§ WHAT YOU WILL DO: Every line of the data that contains the string "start" must be copied.
*** Block opens ***
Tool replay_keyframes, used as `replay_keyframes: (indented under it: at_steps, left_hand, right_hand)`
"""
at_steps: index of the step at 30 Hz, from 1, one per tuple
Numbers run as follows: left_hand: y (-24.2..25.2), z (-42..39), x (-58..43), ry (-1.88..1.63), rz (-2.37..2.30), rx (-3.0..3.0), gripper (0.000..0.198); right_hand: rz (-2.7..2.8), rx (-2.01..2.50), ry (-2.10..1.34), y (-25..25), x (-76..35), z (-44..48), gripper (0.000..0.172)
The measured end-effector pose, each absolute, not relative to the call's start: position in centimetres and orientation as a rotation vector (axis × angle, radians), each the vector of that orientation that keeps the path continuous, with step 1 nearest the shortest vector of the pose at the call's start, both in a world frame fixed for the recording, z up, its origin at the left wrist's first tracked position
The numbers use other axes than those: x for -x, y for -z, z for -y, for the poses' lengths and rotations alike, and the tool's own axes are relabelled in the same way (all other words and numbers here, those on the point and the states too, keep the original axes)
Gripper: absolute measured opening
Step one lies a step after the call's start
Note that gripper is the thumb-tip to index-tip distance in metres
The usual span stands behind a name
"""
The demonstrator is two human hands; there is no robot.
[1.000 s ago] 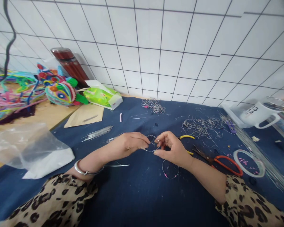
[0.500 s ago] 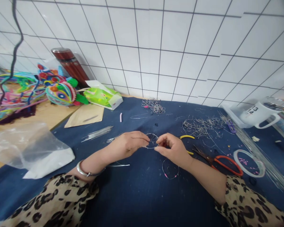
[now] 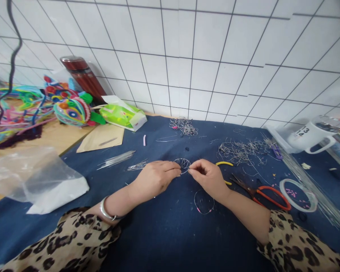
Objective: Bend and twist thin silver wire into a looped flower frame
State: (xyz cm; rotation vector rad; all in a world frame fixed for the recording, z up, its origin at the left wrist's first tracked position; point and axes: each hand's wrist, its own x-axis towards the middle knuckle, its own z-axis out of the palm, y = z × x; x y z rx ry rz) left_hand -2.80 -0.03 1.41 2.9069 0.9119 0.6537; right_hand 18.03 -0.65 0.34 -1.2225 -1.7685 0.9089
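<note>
Between my hands is a round wire frame [image 3: 183, 160], a thin silvery ring with finer wires curving inside it. My left hand [image 3: 158, 175] pinches its left side, thumb and fingers pressed together. On the opposite edge, my right hand [image 3: 208, 177] grips it between thumb and forefinger. The exact contact at the fingertips is too small to make out. A second wire ring [image 3: 204, 212] with small pink beads lies on the cloth just below my right hand. Beside that hand, yellow-handled pliers [image 3: 225, 164] are partly hidden.
Orange-handled scissors [image 3: 273, 196] and a clear round dish [image 3: 299, 194] of pink beads lie right. Tangled wire [image 3: 242, 151], long straight wires [image 3: 314, 192] and a white mug [image 3: 311, 136] are beyond. Left are short wires [image 3: 117, 159], a plastic bag [image 3: 59, 189] and a red flask [image 3: 83, 77].
My left hand has shifted slightly down and rolled, its fingers curling more. My right fingers have closed more tightly at the ring's edge, and the ring has tilted and moved up slightly.
</note>
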Motion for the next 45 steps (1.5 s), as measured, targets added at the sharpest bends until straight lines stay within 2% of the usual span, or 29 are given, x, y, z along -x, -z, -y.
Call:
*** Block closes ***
§ EXERCISE ANSWER:
The measured end-effector pose, each absolute, not relative to the call's start: position in centimetres and orientation as a rotation vector (axis × angle, radians), each the vector of that orientation that keeps the path continuous, with step 1 nearest the shortest vector of the pose at the call's start, both in a world frame fixed for the recording, z up, its origin at the left wrist's first tracked position
Step one lies a step after the call's start

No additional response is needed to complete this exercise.